■ EXERCISE BRIEF
In the listing below, report how many lines include the string "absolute", giving only that number.

■ RECORDED DATA
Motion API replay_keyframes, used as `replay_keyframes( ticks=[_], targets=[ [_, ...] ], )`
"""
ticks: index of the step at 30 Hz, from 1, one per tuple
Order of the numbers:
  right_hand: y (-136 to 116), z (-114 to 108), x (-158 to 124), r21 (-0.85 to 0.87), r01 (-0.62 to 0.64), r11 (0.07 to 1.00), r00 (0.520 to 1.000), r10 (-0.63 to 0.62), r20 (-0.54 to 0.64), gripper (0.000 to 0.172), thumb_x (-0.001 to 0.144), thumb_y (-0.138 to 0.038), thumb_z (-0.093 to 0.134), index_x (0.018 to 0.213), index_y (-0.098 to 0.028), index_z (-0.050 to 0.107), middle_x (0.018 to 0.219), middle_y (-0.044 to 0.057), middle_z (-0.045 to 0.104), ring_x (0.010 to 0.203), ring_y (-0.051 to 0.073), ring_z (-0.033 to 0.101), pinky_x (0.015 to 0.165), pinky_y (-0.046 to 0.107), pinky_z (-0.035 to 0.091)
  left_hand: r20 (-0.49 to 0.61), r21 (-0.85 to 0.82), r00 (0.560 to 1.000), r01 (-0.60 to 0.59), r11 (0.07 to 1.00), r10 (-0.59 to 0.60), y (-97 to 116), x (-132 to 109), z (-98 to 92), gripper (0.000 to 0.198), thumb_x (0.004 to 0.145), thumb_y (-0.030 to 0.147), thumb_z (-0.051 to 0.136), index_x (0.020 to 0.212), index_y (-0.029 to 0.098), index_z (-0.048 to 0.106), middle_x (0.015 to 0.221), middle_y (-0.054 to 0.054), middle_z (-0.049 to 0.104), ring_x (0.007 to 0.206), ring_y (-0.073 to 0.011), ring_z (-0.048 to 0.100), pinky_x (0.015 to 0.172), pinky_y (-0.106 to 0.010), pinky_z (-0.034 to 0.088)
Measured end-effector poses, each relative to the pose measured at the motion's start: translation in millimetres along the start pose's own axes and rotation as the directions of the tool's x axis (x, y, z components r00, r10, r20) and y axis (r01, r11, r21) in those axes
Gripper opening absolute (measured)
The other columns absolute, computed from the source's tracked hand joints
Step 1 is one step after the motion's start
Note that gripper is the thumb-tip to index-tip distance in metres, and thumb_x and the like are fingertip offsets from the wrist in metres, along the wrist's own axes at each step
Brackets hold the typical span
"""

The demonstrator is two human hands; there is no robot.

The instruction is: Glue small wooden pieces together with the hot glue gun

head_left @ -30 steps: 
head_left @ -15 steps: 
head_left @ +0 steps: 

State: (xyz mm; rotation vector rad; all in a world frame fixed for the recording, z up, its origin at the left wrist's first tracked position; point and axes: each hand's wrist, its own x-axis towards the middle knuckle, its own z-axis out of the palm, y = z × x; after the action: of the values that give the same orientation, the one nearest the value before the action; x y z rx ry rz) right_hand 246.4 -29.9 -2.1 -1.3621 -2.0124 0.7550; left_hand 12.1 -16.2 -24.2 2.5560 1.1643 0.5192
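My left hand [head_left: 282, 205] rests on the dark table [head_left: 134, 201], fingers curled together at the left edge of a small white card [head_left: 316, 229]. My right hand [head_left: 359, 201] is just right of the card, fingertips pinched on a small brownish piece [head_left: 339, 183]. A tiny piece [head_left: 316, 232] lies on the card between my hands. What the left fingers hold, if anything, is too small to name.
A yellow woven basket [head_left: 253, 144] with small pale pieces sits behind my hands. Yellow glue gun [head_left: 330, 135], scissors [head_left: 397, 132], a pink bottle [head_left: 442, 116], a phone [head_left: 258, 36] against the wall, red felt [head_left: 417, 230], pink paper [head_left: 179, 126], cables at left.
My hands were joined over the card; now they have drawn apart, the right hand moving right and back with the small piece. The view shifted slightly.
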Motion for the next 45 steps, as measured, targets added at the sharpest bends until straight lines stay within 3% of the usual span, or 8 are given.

■ RESULT FOR THIS TASK
2